Through text messaging, he asked local community-based organisations and individuals to send in details of such schools. “Within ten days, we had made a list of 1,300 such schools all over Sindh.”

The Sindh High Court conducted a fresh survey and reported to the Supreme Court earlier this year that there were some 6,721 such schools owned by the government, and for which it even disburses funds.

“There are animals kept in schools, and the buildings have been turned into stables,” Chief Justice of Pakistan Iftikhar Muhammad Chaudhry observed on Feb. 11 this year while hearing a petition filed by Balal. “This is what we are doing to our children when education is a constitutional right.”

Balal is still awaiting a legal resolution. “I would like to see all those who have been sponging off the government to be held accountable,” he told IPS.

Sadiqa Salahuddin, head of the Indus Resource Centre, said she would prefer to call these “closed” schools. Some of the 130 schools run by the Indus Resource Centre in Khairpur, Sukkur, Dadu, Jamshoro and Karachi districts in Sindh province were once non-functional schools.

“Ghost schools, especially, are equated with corruption, particularly with teacher absenteeism, when that is not always the case,” she told IPS. “Some of the teachers of these very schools may still be teaching and drawing an honest paycheck, but posted by their supervisor elsewhere under pressure from a higher up.”

She admitted it could well be the case that teachers get themselves transferred to a more convenient area.

“Posting female teachers to far-flung village schools when there is no public transport is the first step to throw a spanner in the career of even the most dedicated and committed of teachers,” she told IPS. She blamed the centralised recruitment policy where government-employed teachers can be posted anywhere.

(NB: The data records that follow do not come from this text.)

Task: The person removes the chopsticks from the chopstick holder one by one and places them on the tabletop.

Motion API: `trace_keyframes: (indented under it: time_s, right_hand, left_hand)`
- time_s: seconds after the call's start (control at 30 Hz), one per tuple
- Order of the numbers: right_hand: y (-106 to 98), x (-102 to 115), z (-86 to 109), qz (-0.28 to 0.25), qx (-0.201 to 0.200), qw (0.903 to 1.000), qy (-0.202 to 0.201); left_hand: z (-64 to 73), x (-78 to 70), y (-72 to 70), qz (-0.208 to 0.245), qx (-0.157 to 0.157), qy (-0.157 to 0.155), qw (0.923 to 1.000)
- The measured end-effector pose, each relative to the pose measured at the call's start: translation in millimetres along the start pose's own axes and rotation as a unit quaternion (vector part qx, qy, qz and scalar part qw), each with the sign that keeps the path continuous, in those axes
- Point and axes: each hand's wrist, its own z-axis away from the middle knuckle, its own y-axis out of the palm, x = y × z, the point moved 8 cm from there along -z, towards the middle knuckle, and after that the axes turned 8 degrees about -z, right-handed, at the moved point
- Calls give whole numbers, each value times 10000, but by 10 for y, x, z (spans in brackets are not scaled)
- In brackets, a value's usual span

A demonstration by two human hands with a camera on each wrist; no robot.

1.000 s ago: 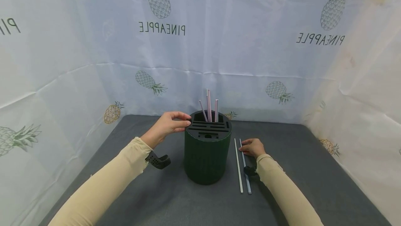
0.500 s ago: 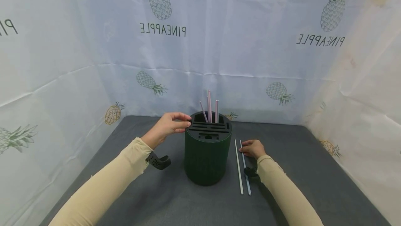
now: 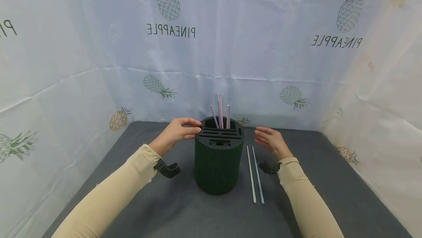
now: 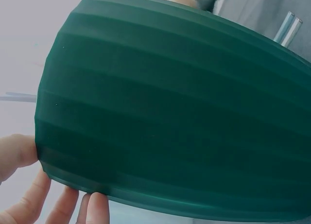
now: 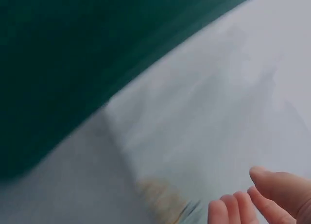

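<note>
A dark green round knife block with a slotted black top stands upright on the table. Several pink chopsticks stick up from its rear compartment. My left hand holds the block's left upper edge; in the left wrist view the thumb and fingertips touch its ribbed wall. On the table right of the block lie two thin metal chopsticks, side by side and slightly apart. Above and behind them my right hand hovers with nothing in it, fingers relaxed and apart from the block.
A dark grey cloth covers the table. White curtain printed with pineapples closes off the back and both sides. Black wrist-camera mounts hang below both wrists.
My right hand has let go of the right metal chopstick and moved up and away toward the back. The chopsticks stay in place. My left hand has not moved.
</note>
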Motion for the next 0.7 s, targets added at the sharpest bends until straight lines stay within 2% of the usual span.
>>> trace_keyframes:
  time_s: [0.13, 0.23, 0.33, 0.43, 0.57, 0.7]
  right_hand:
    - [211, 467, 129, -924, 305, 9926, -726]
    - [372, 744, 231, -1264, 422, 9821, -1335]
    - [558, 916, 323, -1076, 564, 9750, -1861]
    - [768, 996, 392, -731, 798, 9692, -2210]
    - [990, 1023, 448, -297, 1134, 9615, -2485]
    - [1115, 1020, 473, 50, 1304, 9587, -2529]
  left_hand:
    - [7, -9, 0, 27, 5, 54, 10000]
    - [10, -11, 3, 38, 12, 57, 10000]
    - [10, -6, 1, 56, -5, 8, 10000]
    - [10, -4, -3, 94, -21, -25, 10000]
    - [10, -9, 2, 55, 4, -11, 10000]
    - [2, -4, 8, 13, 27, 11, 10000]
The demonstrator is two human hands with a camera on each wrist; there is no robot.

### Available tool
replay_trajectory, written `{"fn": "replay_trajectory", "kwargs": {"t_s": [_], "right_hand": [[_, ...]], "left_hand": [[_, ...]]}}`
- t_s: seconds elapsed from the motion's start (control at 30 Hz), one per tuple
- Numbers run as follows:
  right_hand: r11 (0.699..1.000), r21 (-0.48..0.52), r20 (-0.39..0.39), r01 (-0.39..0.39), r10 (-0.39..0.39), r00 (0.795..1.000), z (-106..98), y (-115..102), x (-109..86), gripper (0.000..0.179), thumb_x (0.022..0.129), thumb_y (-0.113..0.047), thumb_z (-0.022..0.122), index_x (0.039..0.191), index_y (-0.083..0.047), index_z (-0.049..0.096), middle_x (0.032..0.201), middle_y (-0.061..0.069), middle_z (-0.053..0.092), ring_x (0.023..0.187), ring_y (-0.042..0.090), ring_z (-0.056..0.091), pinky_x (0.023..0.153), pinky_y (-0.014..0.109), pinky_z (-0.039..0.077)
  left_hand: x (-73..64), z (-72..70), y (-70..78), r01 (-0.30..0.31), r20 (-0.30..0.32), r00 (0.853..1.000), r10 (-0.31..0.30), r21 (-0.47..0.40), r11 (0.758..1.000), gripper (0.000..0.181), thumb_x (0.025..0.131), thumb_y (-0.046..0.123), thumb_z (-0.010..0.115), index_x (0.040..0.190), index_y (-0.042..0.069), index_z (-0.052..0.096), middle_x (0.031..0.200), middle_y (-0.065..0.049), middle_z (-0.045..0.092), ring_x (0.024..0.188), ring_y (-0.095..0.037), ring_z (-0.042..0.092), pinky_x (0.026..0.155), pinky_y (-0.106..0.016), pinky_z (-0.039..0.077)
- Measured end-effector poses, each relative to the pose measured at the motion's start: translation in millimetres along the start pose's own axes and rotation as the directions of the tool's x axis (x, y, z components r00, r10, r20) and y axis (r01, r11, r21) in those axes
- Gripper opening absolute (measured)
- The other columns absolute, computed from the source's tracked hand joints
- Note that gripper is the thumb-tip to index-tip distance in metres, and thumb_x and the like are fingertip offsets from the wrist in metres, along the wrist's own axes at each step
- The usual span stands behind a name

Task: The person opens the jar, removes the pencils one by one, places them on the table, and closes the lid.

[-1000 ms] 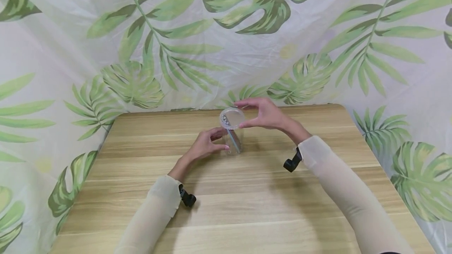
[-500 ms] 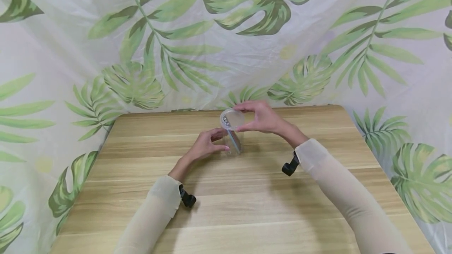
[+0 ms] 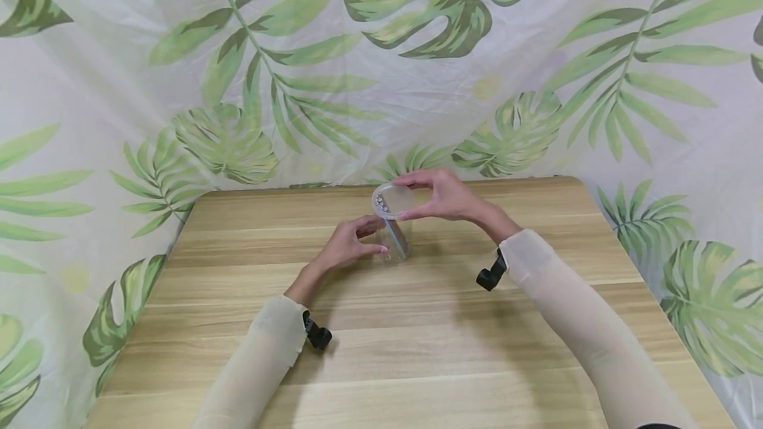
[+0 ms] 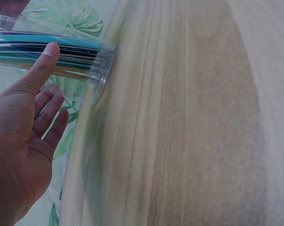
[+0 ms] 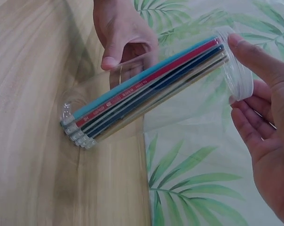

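Clear plastic: jar (image 5: 191,106), pencils (image 5: 146,90) inside.
Left hand (image 3: 350,242): fingers round jar, nine o'clock.
Right hand (image 3: 446,197): grips lid (image 5: 238,77), three o'clock; slightly further in than a second ago.
Lid: apparently better held.

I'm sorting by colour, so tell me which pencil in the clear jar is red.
The red pencil just below the light blue pencil in the right wrist view; no other visible pencil is red.

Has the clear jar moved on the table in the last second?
No. Judged against the wooden table in the head view, the clear jar shows no visible shift either way.
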State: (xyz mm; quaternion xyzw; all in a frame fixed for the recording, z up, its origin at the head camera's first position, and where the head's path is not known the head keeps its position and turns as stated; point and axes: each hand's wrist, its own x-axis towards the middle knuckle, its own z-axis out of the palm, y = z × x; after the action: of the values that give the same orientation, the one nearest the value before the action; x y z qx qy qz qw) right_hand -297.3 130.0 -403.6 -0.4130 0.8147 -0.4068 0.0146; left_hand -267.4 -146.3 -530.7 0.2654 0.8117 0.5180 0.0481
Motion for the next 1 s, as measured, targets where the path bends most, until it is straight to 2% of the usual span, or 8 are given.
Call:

According to Transparency international’s Global Corruption Report on education presented on Oct. 1 in Pakistan, some teachers work in collusion with education administrators to “falsify reports on the functioning of schools” while actually working elsewhere.

The problem of teachers not showing up for work, or schools turning into cattle pens, lies with the government’s skewed education policy, said Salahuddin.

The government system of building schools on land donated by the community is one of the reasons, she said. “In rural Sindh, which I know best, land belongs to a handful of powerful people, and when they part with their land, there will always be strings attached, influence wielded and interference.”

As things stand today, Pakistan will not be able to meet its target on education for the Millennium Development Goals (MDGs) by 2015. Nor will it be able to achieve the goal of universal primary education as sought in the Dakar Declaration 2000, to which Pakistan is a signatory.

A 2010 study undertaken by the United Nations Children’s Fund (UNICEF) revealed that some 25 million children between the age of five and 16 were missing out on school. In India in contrast, there were an estimated eight million children between 6-14 out of school in 2009, a significant decline from 25 million in 2003.

The study conducted with support from the United Nations Educational, Scientific and Cultural Organisation (UNESCO) Institute for Statistics and the Lahore University of Management Sciences did not include the Federally Administered Tribal Areas (FATA), Gilgit-Baltistan and Pakistan administered Kashmir.

Pakistan spends 1.9 percent of its GDP on education, compared to a global standard of four percent. In contrast, 54 percent of the budget goes to defence and servicing of debt to buys weapons.

However, a part of even this low budget remains underutilised. The four provinces of Pakistan spent 31.3 billion rupees (293 million dollars) on education in 2012-2013 – less than half the allocated budget, according to Alif Ailaan, an alliance of NGOs working to bring education to the forefront of public discourse.

The group is campaigning for both an increased budget and for better utilisation. “We need both because the scale of the solution has to match the scale of the problem,” Mosharraf Zaidi from Alif Ailaan told IPS.

Zaidi said construction of school buildings and the hiring of teachers have become tools of political patronage. And yet education is not politicised enough because politicians are not “expressing any outrage at the outcome of this education system.”